- WHAT THE EXERCISE ASKS
Search the lines of the records for the word "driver", and copy every line that has it.

Dataset records:
•••
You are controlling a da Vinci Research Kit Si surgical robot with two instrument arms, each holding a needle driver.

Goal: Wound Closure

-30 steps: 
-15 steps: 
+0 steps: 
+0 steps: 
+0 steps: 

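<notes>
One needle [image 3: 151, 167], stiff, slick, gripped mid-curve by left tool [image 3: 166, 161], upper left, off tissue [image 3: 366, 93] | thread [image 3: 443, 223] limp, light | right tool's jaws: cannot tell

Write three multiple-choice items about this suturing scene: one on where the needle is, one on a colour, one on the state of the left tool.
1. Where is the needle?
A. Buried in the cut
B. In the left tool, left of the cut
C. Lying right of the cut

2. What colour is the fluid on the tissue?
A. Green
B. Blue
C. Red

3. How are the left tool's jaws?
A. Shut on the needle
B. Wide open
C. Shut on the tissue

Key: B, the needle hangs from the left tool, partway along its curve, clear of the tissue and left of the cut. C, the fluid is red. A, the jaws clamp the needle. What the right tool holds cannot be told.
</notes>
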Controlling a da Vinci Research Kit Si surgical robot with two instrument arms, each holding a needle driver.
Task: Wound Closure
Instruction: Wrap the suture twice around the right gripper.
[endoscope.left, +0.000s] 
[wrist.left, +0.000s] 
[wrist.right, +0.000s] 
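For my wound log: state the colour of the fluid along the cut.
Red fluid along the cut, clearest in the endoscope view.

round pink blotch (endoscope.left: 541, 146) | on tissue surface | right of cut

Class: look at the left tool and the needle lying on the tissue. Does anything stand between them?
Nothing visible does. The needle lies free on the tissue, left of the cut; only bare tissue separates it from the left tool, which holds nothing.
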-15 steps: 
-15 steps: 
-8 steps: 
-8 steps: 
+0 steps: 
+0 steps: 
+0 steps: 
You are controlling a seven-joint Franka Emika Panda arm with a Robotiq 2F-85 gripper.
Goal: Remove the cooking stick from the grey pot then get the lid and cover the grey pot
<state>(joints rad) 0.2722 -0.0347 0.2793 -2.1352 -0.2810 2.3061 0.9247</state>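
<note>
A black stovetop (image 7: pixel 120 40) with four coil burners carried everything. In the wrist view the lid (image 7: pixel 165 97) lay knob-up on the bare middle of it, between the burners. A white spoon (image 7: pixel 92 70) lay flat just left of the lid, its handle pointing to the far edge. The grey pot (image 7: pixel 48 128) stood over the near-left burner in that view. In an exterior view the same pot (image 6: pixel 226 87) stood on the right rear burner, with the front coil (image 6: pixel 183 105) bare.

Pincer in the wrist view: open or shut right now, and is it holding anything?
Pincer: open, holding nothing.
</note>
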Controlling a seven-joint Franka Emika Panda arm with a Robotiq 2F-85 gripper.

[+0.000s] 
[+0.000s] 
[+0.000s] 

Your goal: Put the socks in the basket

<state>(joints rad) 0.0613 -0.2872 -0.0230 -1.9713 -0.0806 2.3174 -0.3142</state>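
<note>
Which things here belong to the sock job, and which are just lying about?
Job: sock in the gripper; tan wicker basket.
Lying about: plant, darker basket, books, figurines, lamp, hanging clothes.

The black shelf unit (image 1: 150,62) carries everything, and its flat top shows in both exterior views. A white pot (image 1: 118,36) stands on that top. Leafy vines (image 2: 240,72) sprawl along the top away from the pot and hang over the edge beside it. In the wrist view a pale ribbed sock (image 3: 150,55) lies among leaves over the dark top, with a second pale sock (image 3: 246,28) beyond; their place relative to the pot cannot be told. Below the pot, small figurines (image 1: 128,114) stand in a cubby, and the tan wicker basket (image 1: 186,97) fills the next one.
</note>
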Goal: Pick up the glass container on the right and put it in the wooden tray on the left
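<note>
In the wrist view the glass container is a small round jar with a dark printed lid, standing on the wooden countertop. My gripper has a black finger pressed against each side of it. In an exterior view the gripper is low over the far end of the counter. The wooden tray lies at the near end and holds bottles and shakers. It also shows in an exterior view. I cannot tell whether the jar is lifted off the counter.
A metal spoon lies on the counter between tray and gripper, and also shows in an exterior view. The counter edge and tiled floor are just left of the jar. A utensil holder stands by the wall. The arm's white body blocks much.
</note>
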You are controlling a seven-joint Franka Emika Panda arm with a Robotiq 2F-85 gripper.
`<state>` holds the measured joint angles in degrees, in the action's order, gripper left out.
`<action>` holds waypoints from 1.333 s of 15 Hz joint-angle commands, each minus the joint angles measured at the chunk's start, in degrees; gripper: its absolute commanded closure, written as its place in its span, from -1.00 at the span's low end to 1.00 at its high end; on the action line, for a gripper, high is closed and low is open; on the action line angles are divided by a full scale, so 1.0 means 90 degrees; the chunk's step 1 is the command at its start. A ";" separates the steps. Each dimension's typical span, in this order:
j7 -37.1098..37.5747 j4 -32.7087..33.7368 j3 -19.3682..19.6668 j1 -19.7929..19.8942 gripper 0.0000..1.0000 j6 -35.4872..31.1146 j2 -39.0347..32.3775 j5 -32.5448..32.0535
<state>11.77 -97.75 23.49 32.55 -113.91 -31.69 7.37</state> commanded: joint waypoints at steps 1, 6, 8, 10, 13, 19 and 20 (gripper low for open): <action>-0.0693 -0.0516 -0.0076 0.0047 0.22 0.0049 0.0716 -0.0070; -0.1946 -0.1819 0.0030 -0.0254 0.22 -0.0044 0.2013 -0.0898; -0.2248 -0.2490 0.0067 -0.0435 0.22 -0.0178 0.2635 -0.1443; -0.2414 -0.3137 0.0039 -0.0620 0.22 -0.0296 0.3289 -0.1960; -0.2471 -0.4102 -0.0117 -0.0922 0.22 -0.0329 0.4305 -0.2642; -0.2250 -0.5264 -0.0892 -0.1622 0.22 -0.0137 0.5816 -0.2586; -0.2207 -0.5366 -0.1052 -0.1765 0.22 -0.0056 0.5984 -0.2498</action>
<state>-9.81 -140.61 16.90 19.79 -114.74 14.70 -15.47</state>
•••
- EXPECTED ANSWER
You are controlling a da Vinci Research Kit Si surgical robot with two instrument arms, each holding a needle driver.
Controlling a da Vinci Research Kit Si surgical robot with two instrument arms, each holding a needle driver.

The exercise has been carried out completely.